* [About this task]:
In the entries below, find each line with the word "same" and return it.

* [Data records]:
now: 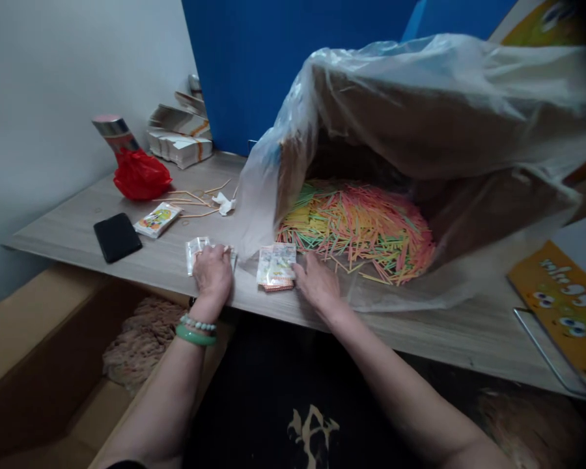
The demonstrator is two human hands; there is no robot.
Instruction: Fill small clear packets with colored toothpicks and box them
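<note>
My left hand [213,272], with beads and a green bangle at the wrist, rests near the table's front edge. Its bent fingers close on a small white packet [193,254], which they partly cover. To the right lies a small clear printed packet [276,264] with a row of orange-brown stick ends along its lower edge. My right hand [317,281] has its fingertips closed at that packet's right edge. Just behind it, a plastic-lined carton on its side holds a heap of short coloured sticks [361,225] in pink, yellow and green.
At left on the table [73,225] are a black phone-like slab [117,237], a card pack [157,219], a red plastic bag [140,174] around a cylinder, and stacked white paper [180,146]. The clear liner [258,189] drapes over the tabletop. An open cardboard box [34,332] stands below left.
</note>
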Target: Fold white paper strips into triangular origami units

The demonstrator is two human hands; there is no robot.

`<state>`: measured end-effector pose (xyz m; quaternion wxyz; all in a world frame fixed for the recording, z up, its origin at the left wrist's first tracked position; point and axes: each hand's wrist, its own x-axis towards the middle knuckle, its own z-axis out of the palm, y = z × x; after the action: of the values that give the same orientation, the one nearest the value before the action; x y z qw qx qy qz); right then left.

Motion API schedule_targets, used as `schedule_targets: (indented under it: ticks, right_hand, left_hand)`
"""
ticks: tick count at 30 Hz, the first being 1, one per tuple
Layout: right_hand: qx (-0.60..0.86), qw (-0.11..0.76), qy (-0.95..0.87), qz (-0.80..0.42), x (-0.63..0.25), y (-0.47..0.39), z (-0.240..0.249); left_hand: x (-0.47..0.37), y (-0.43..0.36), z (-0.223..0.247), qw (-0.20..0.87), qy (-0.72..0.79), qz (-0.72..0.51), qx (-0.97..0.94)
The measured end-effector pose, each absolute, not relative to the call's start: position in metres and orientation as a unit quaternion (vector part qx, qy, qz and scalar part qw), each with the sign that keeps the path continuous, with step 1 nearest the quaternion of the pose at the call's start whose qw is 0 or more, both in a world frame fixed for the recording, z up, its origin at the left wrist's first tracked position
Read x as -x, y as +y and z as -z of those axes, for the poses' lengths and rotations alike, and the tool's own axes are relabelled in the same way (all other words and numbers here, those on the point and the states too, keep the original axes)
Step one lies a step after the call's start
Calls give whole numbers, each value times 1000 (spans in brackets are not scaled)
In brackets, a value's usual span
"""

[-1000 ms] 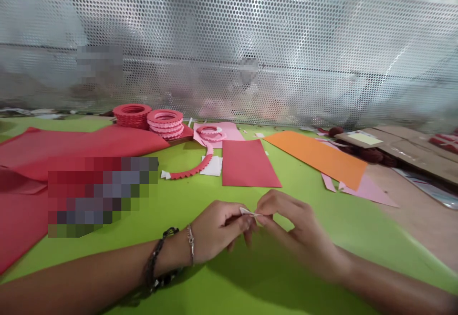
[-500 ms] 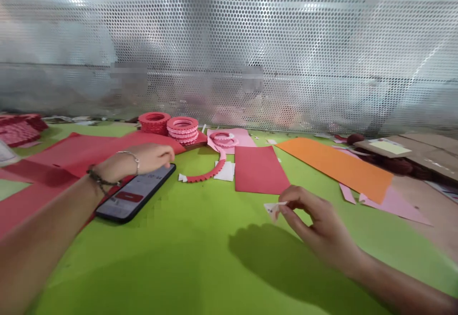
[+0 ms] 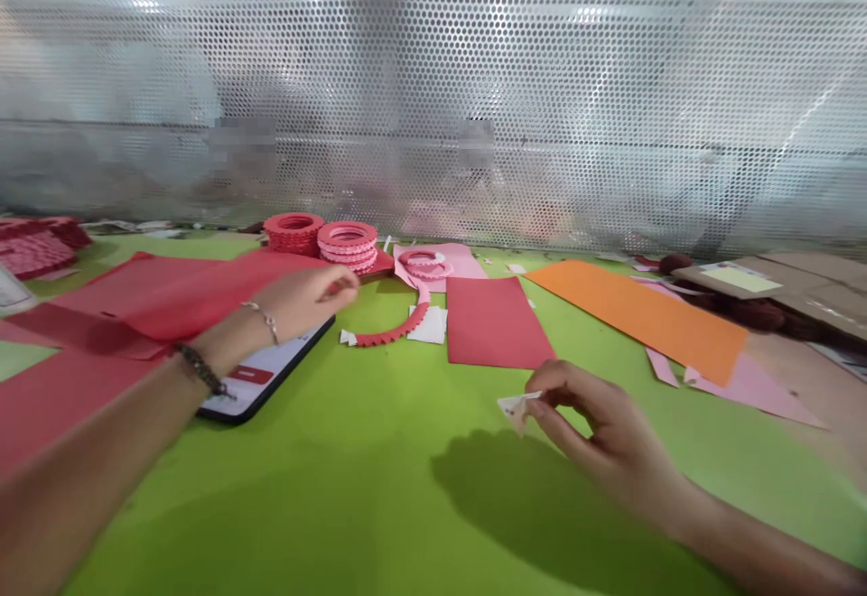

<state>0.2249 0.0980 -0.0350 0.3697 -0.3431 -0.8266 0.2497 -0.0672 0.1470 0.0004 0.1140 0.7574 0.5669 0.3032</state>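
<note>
since the earlier frame, our left hand (image 3: 308,296) is shifting rightward past the phone's edge, while our right hand (image 3: 602,424) is barely moving. nearest us, the right hand is pinching a small white piece (image 3: 516,408) between thumb and forefinger, above the green tabletop (image 3: 339,415) — so the piece is hanging just in front of the red rectangle (image 3: 498,323). our left hand is hovering palm-down with fingers curling loosely; we cannot tell whether the fingertips are meeting. our forearm is partly covering the phone (image 3: 271,363). beyond the hands, a curved toothed strip (image 3: 389,337) is lying beside white paper (image 3: 432,325), and an orange sheet (image 3: 640,314) is overlapping pink paper (image 3: 765,388). farther back, a red ring stack (image 3: 293,237) and a pink-and-red ring stack (image 3: 347,248) are standing side by side — a perforated metal panel (image 3: 433,99) is rising behind everything.
</note>
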Motion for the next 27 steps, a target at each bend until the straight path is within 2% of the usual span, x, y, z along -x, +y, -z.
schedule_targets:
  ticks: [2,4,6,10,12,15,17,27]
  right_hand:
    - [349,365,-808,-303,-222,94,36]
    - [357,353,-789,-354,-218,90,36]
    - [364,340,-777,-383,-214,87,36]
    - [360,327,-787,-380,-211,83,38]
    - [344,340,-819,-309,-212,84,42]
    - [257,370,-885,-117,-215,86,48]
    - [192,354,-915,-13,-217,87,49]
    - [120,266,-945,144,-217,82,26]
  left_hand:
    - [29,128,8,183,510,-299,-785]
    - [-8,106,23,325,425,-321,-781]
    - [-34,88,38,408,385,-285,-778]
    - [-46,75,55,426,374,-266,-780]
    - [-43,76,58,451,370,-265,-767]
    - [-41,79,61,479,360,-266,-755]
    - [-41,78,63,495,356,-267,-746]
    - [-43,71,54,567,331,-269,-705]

* [Answer section]:
`<state>`: measured end-effector pose (xyz m; quaternion wxyz; all in a world frame fixed for the recording, z up, its origin at the left wrist's first tracked position; point and axes: each hand's wrist, its own x-axis towards the middle knuckle, its own z-axis out of the palm, y = z × x; after the action: of the values that give the same orientation, the one nearest the value before the action; x y z qw qx qy qz); right then left.
Read x as -x, y as +y and z as -z of those axes, for the poses' lengths and rotations alike, and the tool's own axes are relabelled in the same way (all other words and numbers here, those on the point and the states too, keep the original axes)

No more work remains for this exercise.